The problem:
What is needed is an exact copy of the lines from the one containing "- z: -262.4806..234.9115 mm" through the final line of the material below.

Information provided:

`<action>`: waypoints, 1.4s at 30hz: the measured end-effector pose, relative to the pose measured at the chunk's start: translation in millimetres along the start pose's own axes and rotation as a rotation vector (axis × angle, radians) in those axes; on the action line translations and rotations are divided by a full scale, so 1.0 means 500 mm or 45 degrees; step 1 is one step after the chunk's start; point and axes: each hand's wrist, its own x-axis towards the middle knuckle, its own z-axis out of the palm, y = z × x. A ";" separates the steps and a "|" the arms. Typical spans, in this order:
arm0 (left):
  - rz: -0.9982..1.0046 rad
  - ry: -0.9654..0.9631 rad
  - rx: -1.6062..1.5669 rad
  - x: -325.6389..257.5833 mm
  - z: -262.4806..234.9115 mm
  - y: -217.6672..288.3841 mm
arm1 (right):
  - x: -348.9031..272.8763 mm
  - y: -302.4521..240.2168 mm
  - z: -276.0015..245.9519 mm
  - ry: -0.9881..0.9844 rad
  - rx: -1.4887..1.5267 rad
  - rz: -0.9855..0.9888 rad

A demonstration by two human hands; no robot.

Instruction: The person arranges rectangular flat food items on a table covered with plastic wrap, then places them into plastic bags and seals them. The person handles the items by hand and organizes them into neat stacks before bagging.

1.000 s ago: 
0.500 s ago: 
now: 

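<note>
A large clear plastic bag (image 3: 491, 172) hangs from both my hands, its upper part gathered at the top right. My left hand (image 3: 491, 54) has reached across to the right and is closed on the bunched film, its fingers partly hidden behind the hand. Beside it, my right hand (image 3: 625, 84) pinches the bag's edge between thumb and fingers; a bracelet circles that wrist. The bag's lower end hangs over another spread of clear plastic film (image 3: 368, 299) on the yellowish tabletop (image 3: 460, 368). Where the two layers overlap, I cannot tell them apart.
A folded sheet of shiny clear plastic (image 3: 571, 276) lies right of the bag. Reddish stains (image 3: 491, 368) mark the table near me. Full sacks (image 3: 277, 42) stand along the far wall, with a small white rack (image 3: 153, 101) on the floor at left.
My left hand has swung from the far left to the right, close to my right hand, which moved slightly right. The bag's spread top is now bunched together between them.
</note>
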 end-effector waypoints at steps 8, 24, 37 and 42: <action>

Answer section:
  - z: -262.4806..234.9115 mm
  - y: -217.6672..288.3841 mm
arm1 (right):
  - x: -348.9031..272.8763 mm
  - y: -302.4521..240.2168 mm
  - z: -276.0015..245.9519 mm
  - ry: -0.9881..0.9844 rad
  - rx: -1.4887..1.5267 rad
  - rz: -0.9855..0.9888 rad

A demonstration by two human hands; no robot.

Instruction: The person arranges rectangular flat food items on a table covered with plastic wrap, then places them into plastic bags and seals them. The person handles the items by hand and organizes them into neat stacks before bagging.

1.000 s ago: 
0.500 s ago: 
now: 

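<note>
A large clear plastic bag (image 3: 491, 172) hangs from both my hands, its upper part gathered at the top right. My left hand (image 3: 491, 54) has reached across to the right and is closed on the bunched film, its fingers partly hidden behind the hand. Beside it, my right hand (image 3: 625, 84) pinches the bag's edge between thumb and fingers; a bracelet circles that wrist. The bag's lower end hangs over another spread of clear plastic film (image 3: 368, 299) on the yellowish tabletop (image 3: 460, 368). Where the two layers overlap, I cannot tell them apart.
A folded sheet of shiny clear plastic (image 3: 571, 276) lies right of the bag. Reddish stains (image 3: 491, 368) mark the table near me. Full sacks (image 3: 277, 42) stand along the far wall, with a small white rack (image 3: 153, 101) on the floor at left.
My left hand has swung from the far left to the right, close to my right hand, which moved slightly right. The bag's spread top is now bunched together between them.
</note>
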 end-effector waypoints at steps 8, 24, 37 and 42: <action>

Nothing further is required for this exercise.